Copy verbatim the material from its first line to the line that holds "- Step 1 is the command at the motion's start", including that line.

SOURCE MATERIAL:
# # # # #

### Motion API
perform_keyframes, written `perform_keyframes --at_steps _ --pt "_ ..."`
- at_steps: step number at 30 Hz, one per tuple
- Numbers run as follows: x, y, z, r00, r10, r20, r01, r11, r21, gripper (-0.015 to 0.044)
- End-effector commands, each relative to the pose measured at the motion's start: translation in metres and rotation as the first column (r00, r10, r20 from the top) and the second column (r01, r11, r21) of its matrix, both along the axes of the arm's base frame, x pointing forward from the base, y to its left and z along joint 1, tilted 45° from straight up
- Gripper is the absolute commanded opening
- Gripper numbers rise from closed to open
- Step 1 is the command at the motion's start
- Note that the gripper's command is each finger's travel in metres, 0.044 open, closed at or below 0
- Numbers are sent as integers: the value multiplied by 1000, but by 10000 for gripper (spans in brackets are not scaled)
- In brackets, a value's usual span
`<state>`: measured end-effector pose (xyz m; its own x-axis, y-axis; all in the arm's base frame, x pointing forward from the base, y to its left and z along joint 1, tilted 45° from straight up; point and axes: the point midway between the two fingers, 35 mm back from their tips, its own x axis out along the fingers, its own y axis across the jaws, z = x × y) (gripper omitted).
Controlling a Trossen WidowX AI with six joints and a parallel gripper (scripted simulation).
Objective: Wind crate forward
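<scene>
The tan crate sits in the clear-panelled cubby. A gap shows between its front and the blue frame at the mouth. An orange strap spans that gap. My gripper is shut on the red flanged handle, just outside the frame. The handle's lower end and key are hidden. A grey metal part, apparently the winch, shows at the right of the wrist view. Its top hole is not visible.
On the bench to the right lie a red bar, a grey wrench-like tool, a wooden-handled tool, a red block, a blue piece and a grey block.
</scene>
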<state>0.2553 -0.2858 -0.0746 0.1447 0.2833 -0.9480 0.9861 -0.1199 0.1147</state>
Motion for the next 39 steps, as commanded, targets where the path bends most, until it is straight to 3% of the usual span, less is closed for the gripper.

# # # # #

WRITTEN SOLUTION:
### Motion API
perform_keyframes, written `perform_keyframes --at_steps _ --pt "_ ..."`
- at_steps: step number at 30 Hz, one per tuple
- Numbers run as follows: x, y, z, r00, r10, r20, r01, r11, r21, gripper (-0.015 to 0.044)
- End-effector commands, each relative to the pose measured at the motion's start: translation in metres and rotation as the first column (r00, r10, r20 from the top) and the second column (r01, r11, r21) of its matrix, both along the axes of the arm's base frame, x pointing forward from the base, y to its left and z along joint 1, tilted 45° from straight up
- Gripper is the absolute commanded opening
- Gripper numbers rise from closed to open
- Step 1 is the command at the motion's start

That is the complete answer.